Le coup de gueule a été entendu. Un mois après avoir écrit à Bruno Le Maire puis regretté, lors de ses vœux, que « le cadre du dialogue ne soit pas satisfaisant avec Bercy » et même « quasiment au point mort », le président (LR) des Intercommunalités de France a été reçu par le ministre de l'Economie, des Finances et de la Souveraineté industrielle et numérique. En compagnie de son président délégué (PS) Sébastien Miossec, Sébastien Martin est venu présenter leur contribution de dix-huit pages au projet de loi sur l'industrie verte.
Ce texte gouvernemental annoncé début janvier par le locataire de Bercy a vocation « à accélérer les processus d'autorisation des nouveaux sites industriels, à favoriser la commande publique nationale, à financer l'innovation industrielle avec France 2030, à réorienter l'épargne et à créer un environnement fiscal plus attractif pour l'industrie verte ». Il devrait arriver en Conseil des ministres en juin prochain et au Parlement dans la foulée.
Sous la houlette du président Renaissance de la commission des affaires économiques, Guillaume Kasbarian, cinq groupes de travail ont été constitués : « Transformer la fiscalité pour faire grandir l'industrie verte », « ouvrir des usines, réhabiliter des friches, mettre à disposition des terrains », « produire, commander, acheter en France », « financer l'industrie verte en France » et « former aux métiers de l'industrie verte ». Ils sont co-pilotés par un député de la majorité accompagné d'un chef d'entreprise ou d'un maire président d'un établissement public.

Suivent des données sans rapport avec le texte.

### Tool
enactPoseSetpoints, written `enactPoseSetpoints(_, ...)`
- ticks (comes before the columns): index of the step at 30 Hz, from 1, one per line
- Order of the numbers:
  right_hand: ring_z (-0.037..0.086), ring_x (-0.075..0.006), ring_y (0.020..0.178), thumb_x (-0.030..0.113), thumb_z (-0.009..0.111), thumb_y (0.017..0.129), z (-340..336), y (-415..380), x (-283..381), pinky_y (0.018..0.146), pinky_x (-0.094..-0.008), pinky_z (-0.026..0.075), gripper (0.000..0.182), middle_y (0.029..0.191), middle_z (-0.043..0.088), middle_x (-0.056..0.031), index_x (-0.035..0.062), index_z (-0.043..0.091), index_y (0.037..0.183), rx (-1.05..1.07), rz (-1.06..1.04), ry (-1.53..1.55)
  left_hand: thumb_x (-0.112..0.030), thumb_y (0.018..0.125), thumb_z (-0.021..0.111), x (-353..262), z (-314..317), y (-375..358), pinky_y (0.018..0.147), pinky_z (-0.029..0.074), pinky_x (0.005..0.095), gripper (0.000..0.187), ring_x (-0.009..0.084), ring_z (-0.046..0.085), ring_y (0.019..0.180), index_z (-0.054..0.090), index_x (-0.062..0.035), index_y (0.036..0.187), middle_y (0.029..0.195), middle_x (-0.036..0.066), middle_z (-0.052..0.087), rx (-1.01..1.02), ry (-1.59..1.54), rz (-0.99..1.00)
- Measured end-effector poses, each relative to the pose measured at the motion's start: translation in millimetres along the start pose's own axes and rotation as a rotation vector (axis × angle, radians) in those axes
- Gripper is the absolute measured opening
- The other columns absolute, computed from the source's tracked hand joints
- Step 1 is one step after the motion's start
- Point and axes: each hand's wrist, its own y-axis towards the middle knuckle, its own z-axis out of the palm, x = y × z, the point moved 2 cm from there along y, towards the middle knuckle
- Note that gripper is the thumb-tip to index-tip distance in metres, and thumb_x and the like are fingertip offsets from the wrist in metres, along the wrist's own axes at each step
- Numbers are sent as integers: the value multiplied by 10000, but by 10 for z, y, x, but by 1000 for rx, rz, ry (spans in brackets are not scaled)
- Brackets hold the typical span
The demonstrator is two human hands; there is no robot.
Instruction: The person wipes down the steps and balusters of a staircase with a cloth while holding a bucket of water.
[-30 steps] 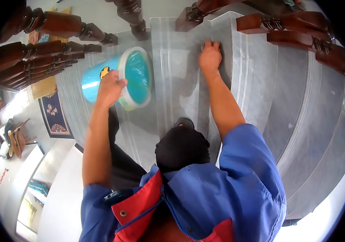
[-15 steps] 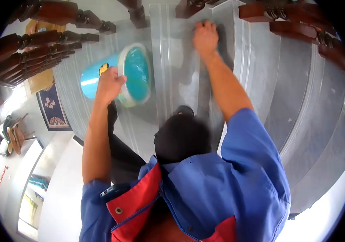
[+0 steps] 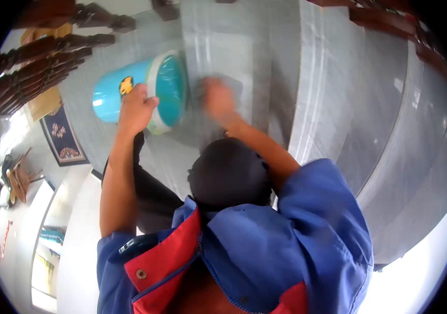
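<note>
My left hand (image 3: 135,109) grips the white rim of a light blue plastic bucket (image 3: 111,93) that stands on a grey marble stair tread to my left. My right hand (image 3: 217,99) is blurred by motion. It is low over the tread just right of the bucket's mouth, with a greyish smear around it that I cannot make out. Whether its fingers hold anything is unclear. My blue and red jacket and dark knee fill the lower part of the view.
Grey marble steps (image 3: 317,78) curve away to the right. Dark wooden balusters (image 3: 40,68) line the left side and the top right. Far below on the left lie a patterned rug (image 3: 64,136) and a wooden chair (image 3: 17,175).
My right hand has swept from the far step riser back and left, ending next to the bucket. My left hand has stayed on the bucket's rim. The view has tilted downward.
</note>
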Motion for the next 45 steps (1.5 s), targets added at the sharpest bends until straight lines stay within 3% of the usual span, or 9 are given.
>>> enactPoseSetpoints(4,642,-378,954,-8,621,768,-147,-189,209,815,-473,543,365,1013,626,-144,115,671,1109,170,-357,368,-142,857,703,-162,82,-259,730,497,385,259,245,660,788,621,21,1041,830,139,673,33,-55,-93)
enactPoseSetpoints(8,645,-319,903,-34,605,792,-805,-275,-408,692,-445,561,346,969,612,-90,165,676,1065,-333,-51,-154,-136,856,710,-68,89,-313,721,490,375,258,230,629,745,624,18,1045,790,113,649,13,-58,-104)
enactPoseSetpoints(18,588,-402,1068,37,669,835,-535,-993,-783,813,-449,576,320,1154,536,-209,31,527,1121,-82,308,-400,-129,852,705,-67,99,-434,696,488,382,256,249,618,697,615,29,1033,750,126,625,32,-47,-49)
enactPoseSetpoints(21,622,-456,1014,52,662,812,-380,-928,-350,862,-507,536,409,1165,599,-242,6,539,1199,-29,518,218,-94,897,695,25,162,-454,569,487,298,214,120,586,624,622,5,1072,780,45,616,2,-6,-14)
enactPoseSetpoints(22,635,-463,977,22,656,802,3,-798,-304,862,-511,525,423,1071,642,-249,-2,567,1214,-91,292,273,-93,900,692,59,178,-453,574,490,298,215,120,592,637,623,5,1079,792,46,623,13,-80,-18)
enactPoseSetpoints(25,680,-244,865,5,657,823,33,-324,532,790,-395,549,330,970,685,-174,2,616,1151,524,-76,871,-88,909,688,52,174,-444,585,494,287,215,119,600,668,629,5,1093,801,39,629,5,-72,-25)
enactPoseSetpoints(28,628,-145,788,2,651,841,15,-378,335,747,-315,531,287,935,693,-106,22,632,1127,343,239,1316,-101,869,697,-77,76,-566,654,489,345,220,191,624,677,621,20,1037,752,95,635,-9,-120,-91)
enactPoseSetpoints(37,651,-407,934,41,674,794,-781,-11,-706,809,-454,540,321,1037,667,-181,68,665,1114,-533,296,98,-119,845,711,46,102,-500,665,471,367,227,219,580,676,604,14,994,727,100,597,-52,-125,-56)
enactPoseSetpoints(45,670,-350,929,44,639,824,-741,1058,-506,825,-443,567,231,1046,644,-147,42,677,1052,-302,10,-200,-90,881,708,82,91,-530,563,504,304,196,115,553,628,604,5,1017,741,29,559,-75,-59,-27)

Les élus locaux et Bercy enfin sur la même longueur d'onde ?
Sauf qu'initialement, les présidents d'intercommunalité n'avaient pas été associés à la démarche, malgré leur compétence de développement économique et en dépit du co-pilotage avec l'Etat du programme « Territoires d'industrie ». En janvier 2023, la ministre des Collectivités territoriales affirmait que plus de 2 milliards d'euros étaient engagés dans près de 542 intercommunalités. Ces dernières soutiennent également le programme d'investissement « France 2030 » lancé par le président Macron à l'automne 2021.
Désormais, les élus locaux et Bercy semblent sur la même longueur d'onde. Lors d'un brief téléphonique organisé le 22 février dernier, le ministère de l'Economie, des Finances et de la Souveraineté industrielle et numérique a, principalement, communiqué sur « un choc de simplification sur l'autorisation et l'extension des usines ».
« Dans les faits, il faut en moyenne 18 mois en France contre 9 mois en Allemagne », précisait-on à la demande de La Tribune, promettant « un travail managérial et culturel à faire en interne dans tout l'appareil d'Etat pour aller le plus vite possible ».
Un processus dans le viseur de l'exécutif et des élus locaux
Bercy reconnaissait encore l'écueil d'une procédure dite « en série », avec plusieurs intervenants : l'administration, l'enquête publique... et affirmait réfléchir « à la meilleure manière de préserver l'aspect environnemental [du processus] tout en simplifiant, en accélérant et même en approfondissant cette dimension ». « Nous prenons chaque brique et nous regardons ce qui peut être optimisé », insistait-on.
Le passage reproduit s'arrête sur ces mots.